Problem to solve
The lines below, from the one containing "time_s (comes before" through the one containing "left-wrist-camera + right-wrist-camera", should be set down exactly, with no pictures and nothing else.

Data below

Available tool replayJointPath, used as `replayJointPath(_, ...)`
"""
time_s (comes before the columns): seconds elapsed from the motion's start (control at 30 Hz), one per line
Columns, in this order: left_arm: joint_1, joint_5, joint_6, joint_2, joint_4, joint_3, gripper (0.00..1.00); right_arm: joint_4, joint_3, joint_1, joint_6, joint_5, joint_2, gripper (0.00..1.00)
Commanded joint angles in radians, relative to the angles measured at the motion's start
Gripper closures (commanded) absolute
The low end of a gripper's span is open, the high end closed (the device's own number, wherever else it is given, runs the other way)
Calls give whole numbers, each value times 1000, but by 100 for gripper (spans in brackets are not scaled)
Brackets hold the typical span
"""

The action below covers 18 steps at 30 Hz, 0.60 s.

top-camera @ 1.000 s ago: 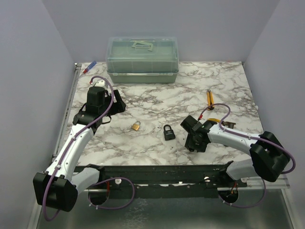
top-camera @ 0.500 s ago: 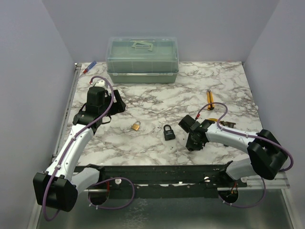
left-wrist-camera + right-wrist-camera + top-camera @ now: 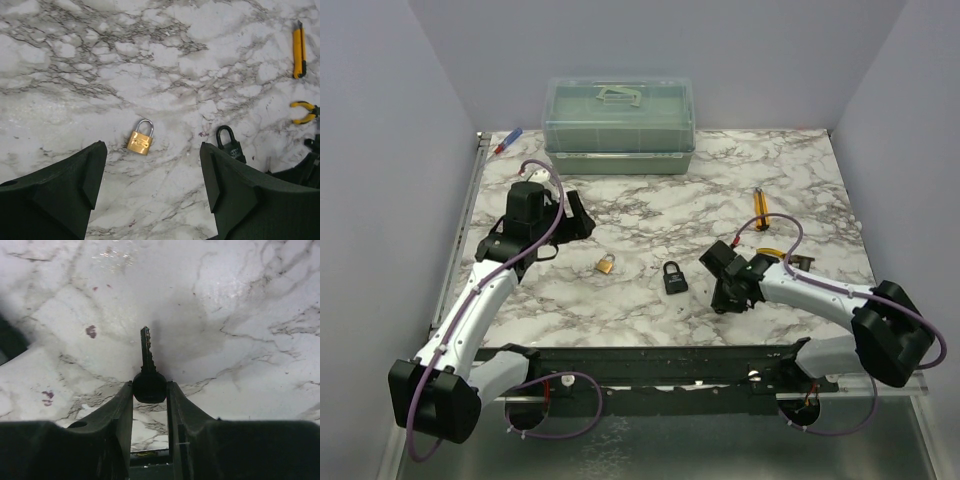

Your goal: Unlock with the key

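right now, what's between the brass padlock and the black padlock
Nothing, just bare marble tabletop between the brass padlock and the black padlock; the left wrist view shows it.

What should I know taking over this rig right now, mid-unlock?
Fingers of the right gripper are shut on the key by its black head, with the shaft sticking out ahead.
The left gripper is open and empty, and the brass padlock lies in front of it.
The black padlock lies flat on the table, shackle closed, nothing touching it.
Done: key grasped.
Left: bring the key to a lock, probably the black one, insert it and turn.
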State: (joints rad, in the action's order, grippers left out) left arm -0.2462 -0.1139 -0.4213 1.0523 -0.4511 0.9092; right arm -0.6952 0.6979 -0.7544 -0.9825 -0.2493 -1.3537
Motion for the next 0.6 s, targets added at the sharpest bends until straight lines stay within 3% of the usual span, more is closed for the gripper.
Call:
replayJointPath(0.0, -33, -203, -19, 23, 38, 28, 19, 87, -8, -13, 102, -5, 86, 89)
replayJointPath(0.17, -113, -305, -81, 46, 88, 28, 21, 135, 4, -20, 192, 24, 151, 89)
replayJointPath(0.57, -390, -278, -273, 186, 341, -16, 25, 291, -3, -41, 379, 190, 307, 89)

Solution for this problem
time_s (comes before the columns): seconds elapsed from the motion's start (control at 30 Hz), one per line
Columns, in this order: left_arm: joint_1, joint_5, joint_6, joint_2, joint_4, joint_3, gripper (0.00..1.00); right_arm: joint_4, joint_3, joint_1, joint_6, joint_5, joint_2, gripper (0.00..1.00)
Commanded joint angles in radians, relative to the angles measured at the motion's start
Gripper closures (commanded) absolute
The low end of a gripper's span is open, the high end closed (the device's own number, wherever else it is given, runs the other way)
Calls give whole numbers, each value times 1000, but by 100 for gripper (spans in brackets are not scaled)
Brackets hold the typical span
"""

The action below covers 18 steps at 30 Hz, 0.60 s.

top-camera @ 1.000 s ago: 
top-camera @ 0.500 s ago: 
left-wrist-camera + right-wrist-camera + top-camera @ now: 

That completes the response to the exercise.